Problem statement — The result should be every line of the listing that holds the word "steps".

Data —

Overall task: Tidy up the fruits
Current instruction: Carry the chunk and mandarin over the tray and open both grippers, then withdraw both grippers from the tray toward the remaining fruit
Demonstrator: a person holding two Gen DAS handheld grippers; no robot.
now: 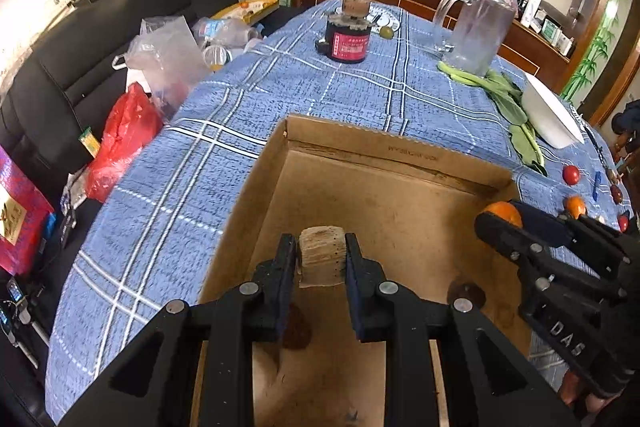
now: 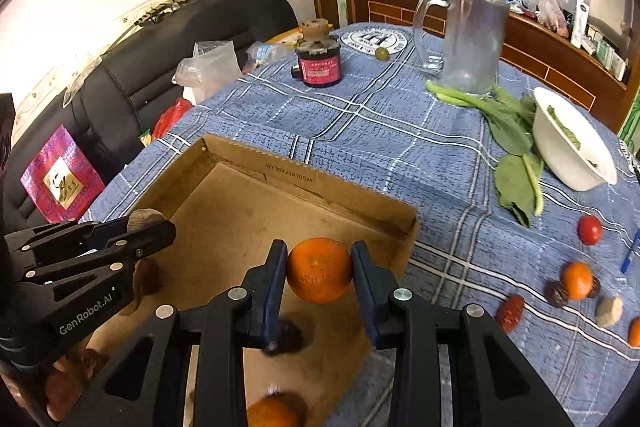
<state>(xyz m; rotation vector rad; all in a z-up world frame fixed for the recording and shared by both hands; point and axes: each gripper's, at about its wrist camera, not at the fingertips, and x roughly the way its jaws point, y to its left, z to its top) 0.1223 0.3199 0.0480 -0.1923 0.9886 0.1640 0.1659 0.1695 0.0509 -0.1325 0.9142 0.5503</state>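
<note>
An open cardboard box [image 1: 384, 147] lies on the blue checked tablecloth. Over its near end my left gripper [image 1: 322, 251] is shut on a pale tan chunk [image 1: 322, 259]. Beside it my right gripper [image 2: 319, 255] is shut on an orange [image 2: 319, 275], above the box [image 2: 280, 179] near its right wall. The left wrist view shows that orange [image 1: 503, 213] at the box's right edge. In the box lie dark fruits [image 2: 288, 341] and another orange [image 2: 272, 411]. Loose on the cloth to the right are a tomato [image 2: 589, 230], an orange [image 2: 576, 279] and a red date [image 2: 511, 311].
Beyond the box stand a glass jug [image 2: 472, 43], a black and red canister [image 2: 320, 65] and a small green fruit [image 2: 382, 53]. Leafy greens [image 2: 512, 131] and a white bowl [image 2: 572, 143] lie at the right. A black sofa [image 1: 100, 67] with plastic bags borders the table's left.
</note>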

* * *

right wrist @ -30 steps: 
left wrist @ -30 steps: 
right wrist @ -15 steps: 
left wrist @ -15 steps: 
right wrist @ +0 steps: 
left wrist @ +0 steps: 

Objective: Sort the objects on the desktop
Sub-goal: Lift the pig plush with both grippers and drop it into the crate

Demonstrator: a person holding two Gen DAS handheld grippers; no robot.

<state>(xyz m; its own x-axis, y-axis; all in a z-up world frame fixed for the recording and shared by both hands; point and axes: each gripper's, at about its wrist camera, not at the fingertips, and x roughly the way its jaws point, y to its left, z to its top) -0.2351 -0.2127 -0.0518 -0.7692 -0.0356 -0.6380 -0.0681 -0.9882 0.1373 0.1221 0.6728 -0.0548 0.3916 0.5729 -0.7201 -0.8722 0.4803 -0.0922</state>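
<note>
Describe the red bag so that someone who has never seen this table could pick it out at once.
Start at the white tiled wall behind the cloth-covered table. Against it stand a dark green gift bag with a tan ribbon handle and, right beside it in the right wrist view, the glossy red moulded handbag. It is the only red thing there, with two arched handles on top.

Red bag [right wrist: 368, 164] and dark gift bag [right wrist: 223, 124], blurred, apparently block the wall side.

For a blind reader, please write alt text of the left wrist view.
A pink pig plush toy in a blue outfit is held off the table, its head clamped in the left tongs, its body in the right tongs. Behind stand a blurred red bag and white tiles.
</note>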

Task answer —
right wrist @ -30 steps: 
left wrist @ -30 steps: 
right wrist @ -15 steps: 
left wrist @ -15 steps: 
right wrist @ +0 steps: 
left wrist @ +0 steps: 

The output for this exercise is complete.